Copy out exactly the lines from the start of the data to the line containing "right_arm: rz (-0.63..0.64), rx". Include both.
======== Dataset
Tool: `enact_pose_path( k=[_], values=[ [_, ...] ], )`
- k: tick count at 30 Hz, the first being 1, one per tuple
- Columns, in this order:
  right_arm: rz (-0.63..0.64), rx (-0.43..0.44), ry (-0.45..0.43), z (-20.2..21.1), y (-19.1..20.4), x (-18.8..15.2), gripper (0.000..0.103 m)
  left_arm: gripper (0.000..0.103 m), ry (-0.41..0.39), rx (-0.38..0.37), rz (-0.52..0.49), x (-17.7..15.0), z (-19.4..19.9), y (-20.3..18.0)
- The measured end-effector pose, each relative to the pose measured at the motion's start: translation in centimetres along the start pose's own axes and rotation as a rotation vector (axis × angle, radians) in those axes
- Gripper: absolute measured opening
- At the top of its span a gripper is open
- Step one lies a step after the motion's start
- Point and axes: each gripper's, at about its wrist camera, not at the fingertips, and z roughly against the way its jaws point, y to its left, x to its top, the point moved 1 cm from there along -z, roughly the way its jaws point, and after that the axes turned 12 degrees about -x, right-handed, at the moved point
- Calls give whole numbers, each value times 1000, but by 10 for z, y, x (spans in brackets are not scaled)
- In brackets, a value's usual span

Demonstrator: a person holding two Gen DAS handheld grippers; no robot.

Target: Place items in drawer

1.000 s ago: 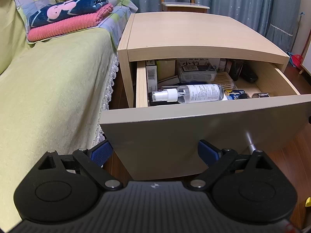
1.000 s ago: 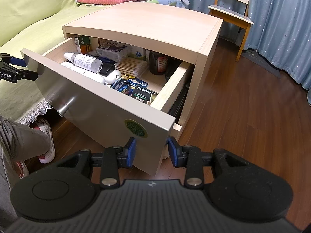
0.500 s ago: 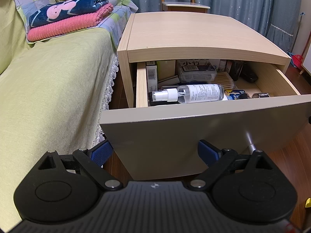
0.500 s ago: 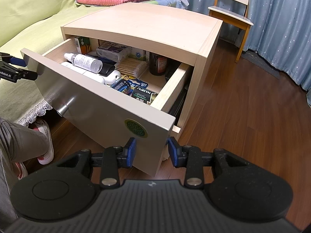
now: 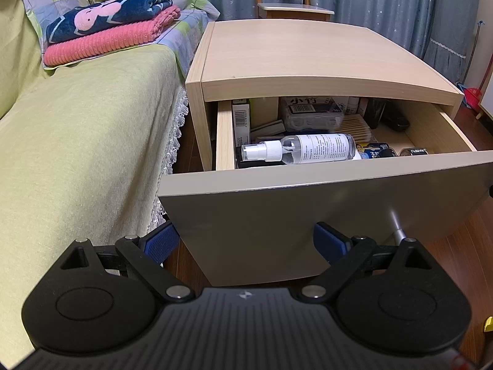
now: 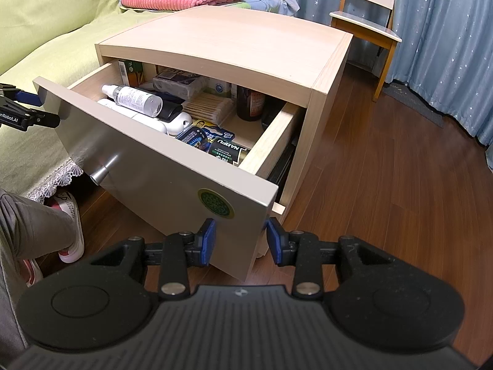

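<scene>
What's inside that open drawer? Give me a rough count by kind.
Counting only what I can make out clearly in the drawer:
Clear spray bottle: 1
Dark brown bottle: 1
Cotton swab pack: 1
Battery packs: 2
Total: 5; others are partly hidden.

Readable print in the open drawer (image 6: 271, 129)

Battery pack (image 6: 228, 151) reads "NARFU" — clear box (image 5: 311, 112) shows "小竹" above a barcode; the left tool (image 6: 21, 114) bears "nRobot.AI", its start cut off.
</scene>
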Motion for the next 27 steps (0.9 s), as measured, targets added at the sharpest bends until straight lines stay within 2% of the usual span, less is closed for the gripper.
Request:
enact_pose_path(
  k=[27],
  values=[
    [1,-9,-8,-1,3,-1,32,95,-9,5,3,-2,-1,-2]
  ],
)
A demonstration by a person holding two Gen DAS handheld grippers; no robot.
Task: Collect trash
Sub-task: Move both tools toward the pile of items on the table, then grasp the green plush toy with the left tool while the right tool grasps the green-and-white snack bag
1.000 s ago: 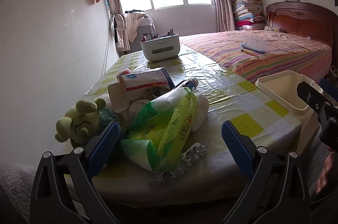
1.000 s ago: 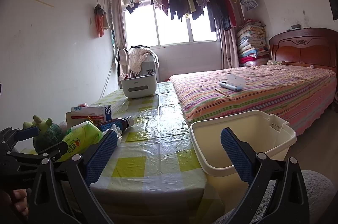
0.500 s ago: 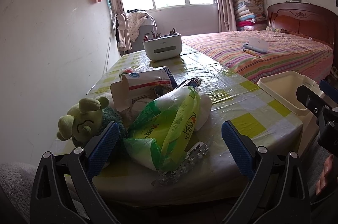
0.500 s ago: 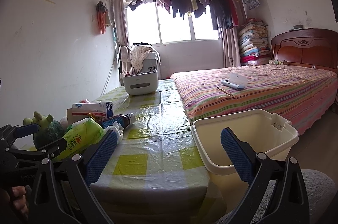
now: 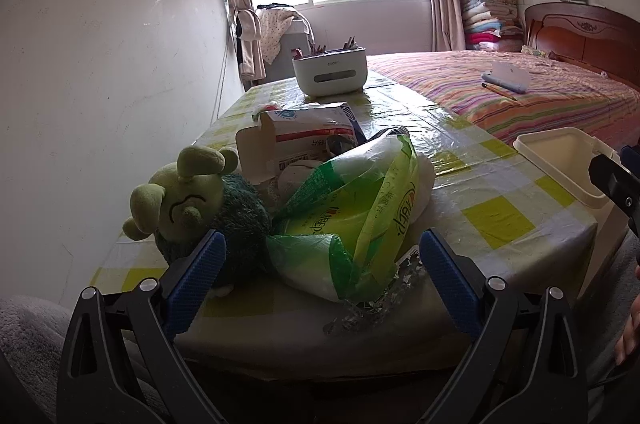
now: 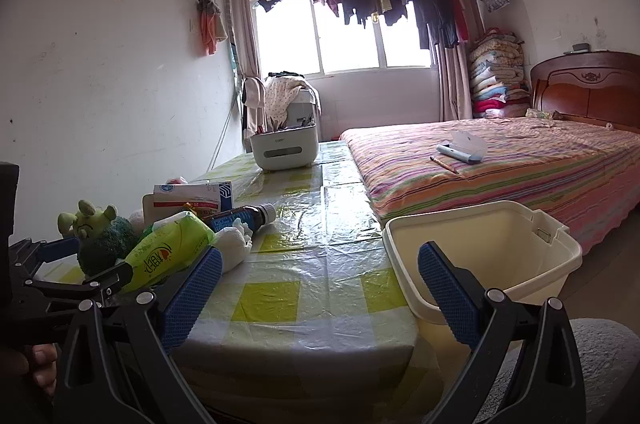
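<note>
Bed (image 6: 500, 159) with a striped cover fills the right of the room, and the table (image 6: 320, 264), under a yellow-checked plastic cloth, stands alongside it. Off the table's right edge sits a cream bin (image 6: 480, 248), its mouth upward and nothing showing inside. At the table's far end stands a white caddy (image 5: 330, 75) with pencils in it. The trash lies heaped at the near left corner: a green and white bag (image 5: 352, 220) on top, a carton (image 5: 296, 139) behind it, a dark bottle (image 6: 240, 218) on its side, a white wad (image 6: 234, 244) by the bottle, and a foil blister strip (image 5: 380, 296) poking out at the table's edge. A green plush toy (image 5: 200, 207) leans against the bag. The left gripper (image 5: 320, 264) hangs just before the bag, jaws spread wide and holding nothing. The right gripper (image 6: 320, 280) hangs over the near table edge beside the bin, jaws likewise wide apart and bare
</note>
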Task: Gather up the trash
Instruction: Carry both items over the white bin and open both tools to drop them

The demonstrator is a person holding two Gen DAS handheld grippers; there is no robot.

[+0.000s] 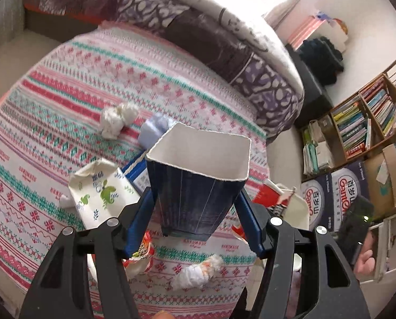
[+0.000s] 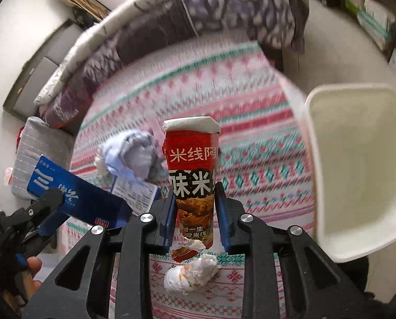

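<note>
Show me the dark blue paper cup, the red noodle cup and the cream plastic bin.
dark blue paper cup (image 1: 195,199), left wrist view, outer side wall
red noodle cup (image 2: 191,159), right wrist view, printed side
cream plastic bin (image 2: 357,159), right wrist view, inner wall

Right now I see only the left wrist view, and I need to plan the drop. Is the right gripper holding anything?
Observer: Yes. The right gripper is shut on a squashed red paper noodle cup with a white rim.
Operator: Where is the bin from that side?
Observer: A white rectangular plastic bin is to the right of the cup, its opening turned toward the camera.
Operator: Is my load clear of the cup?
Observer: Yes. The dark blue carton in the left gripper shows at the far left of the right wrist view, apart from the cup.
</note>
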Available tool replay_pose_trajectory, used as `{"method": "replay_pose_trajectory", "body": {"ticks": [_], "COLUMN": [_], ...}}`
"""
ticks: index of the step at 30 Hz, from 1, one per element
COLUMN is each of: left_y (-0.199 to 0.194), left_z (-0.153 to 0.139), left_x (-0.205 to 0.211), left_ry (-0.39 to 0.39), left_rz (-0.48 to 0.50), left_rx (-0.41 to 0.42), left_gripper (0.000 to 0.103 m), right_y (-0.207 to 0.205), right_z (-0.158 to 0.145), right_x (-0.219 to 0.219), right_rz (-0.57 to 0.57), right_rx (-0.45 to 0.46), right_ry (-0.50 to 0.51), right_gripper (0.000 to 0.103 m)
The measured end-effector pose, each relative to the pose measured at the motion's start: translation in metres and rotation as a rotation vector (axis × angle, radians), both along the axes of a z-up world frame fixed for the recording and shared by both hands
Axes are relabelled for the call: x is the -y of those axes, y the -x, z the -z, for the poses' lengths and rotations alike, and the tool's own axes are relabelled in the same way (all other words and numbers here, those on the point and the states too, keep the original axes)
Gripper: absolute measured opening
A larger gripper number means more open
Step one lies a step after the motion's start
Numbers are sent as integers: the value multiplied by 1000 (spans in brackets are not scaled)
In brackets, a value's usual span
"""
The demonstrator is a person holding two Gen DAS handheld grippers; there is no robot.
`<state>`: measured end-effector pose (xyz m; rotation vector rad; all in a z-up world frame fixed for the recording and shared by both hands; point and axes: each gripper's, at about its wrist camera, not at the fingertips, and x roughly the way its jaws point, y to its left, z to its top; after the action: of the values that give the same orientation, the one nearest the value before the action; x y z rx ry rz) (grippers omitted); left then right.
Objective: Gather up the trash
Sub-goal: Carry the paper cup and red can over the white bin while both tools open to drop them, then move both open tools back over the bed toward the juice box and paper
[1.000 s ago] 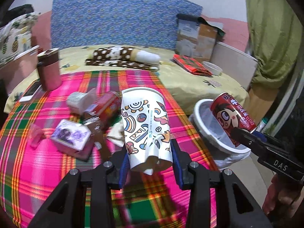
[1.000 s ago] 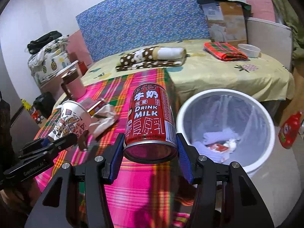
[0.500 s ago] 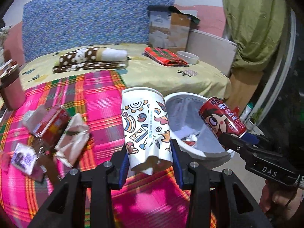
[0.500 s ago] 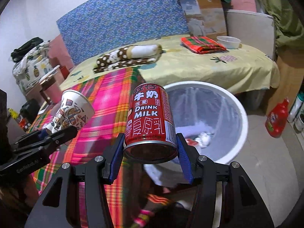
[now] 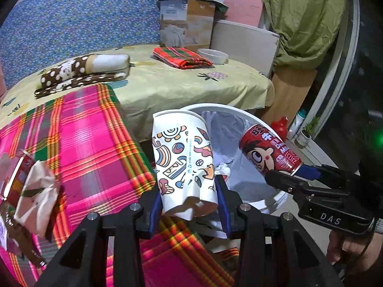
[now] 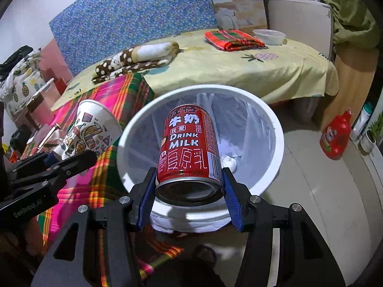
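Note:
My left gripper [image 5: 189, 196] is shut on a crumpled white paper cup [image 5: 184, 157] with cartoon prints, held at the table edge beside the white trash bin [image 5: 215, 107]. My right gripper [image 6: 189, 191] is shut on a red milk can [image 6: 189, 148] and holds it over the bin's opening [image 6: 270, 119]. The bin is lined with a clear bag and has crumpled paper inside. The can also shows in the left wrist view [image 5: 270, 150], and the cup in the right wrist view [image 6: 88, 129]. More trash, a crumpled wrapper [image 5: 38, 191] and a red can [image 5: 16, 174], lies on the plaid table [image 5: 83, 131].
A bed with a yellow sheet [image 5: 179, 81] stands behind the bin, with a folded plaid cloth [image 5: 182, 57], a white bowl [image 5: 213, 56] and a dotted blanket [image 5: 81, 69]. A red detergent bottle [image 6: 335, 136] stands on the floor to the right.
Both grippers have swung right from the table toward the bin. The can is now over the bin's opening, and the cup has come to the bin's left rim.

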<state>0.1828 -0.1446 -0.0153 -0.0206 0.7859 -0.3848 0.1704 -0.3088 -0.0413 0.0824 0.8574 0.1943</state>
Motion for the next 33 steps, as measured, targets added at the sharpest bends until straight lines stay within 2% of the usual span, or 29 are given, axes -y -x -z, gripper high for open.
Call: {"method": "replay_pose_trajectory", "body": {"ticks": [10, 12, 14, 23, 33], "left_y": [-16, -17, -16, -1, 29], "left_z": [9, 10, 8, -1, -14], "left_x": [20, 20, 18, 1, -29], "left_ry": [-1, 8, 20, 48, 54], "left_rz": [57, 58, 60, 22, -58], "left_rx": [-33, -41, -41, -23, 6], "left_gripper": [43, 50, 51, 51, 51], "right_y": [-9, -9, -8, 5, 21], "right_z": [6, 4, 3, -10, -27], "right_x": [8, 9, 10, 1, -26], "right_rz": [39, 45, 49, 27, -52], "right_rx": [-33, -27, -22, 25, 95], "right_ry": [25, 22, 21, 4, -18], "right_gripper": [55, 55, 55, 55, 55]}}
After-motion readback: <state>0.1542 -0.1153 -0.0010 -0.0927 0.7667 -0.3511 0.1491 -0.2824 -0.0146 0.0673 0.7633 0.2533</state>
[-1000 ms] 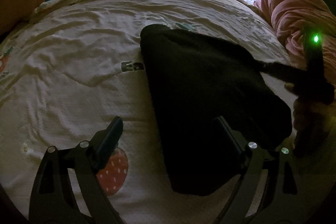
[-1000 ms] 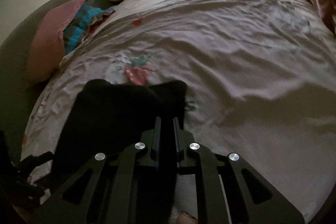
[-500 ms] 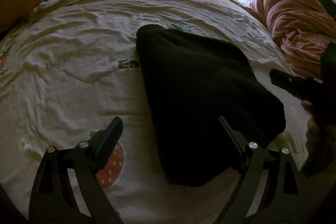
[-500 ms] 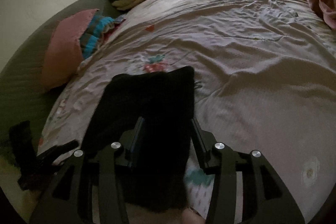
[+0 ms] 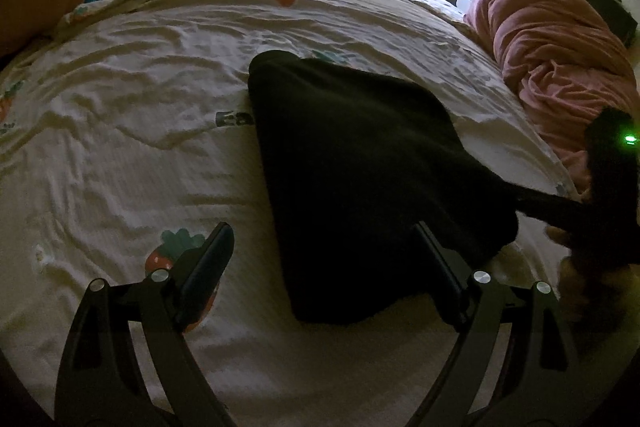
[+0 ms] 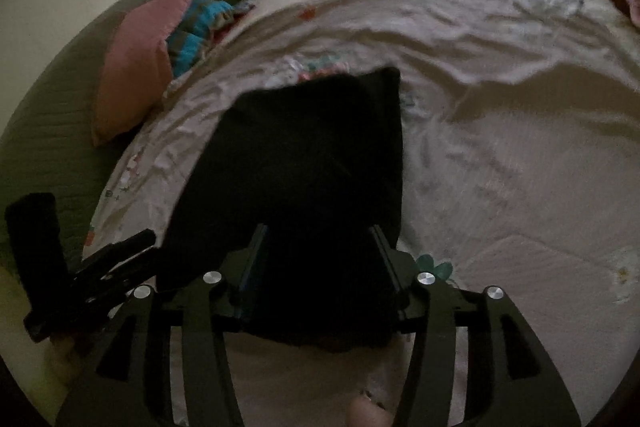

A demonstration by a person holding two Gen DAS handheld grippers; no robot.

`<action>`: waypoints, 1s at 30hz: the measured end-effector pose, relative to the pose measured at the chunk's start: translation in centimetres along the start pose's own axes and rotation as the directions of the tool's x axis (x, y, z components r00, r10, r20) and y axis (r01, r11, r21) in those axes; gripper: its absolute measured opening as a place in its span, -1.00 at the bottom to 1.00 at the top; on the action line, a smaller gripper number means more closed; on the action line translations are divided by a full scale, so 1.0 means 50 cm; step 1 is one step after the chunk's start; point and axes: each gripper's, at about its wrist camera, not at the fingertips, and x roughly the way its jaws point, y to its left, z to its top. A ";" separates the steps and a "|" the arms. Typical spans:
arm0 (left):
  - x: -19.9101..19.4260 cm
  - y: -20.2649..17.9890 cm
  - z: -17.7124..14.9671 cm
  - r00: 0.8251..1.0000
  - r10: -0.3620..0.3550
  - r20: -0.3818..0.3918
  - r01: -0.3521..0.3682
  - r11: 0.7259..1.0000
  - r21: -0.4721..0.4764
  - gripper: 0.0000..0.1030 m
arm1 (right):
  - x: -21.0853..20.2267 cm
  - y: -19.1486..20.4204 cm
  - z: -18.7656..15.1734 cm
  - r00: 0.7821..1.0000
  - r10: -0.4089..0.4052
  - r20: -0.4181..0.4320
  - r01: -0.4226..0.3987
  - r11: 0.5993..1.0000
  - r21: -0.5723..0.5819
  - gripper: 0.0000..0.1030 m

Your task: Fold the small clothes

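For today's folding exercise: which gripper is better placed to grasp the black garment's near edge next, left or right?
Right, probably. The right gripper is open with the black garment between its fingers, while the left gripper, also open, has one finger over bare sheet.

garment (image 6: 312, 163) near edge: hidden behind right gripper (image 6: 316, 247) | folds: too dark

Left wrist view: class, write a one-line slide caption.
Open left tongs straddle the near edge of a folded black cloth garment on a white printed bedsheet.
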 end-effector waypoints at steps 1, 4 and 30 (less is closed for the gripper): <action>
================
**Written reply:**
Tool: `enact_pose_path( k=[_], values=[ [_, ...] ], )`
- k: tick count at 30 Hz, the first being 1, one per tuple
- Columns, in this order:
  right_arm: rz (-0.63..0.64), rx (-0.43..0.44), ry (-0.45..0.43), z (-20.2..21.1), y (-19.1..20.4), x (-18.8..15.2), gripper (0.000..0.103 m)

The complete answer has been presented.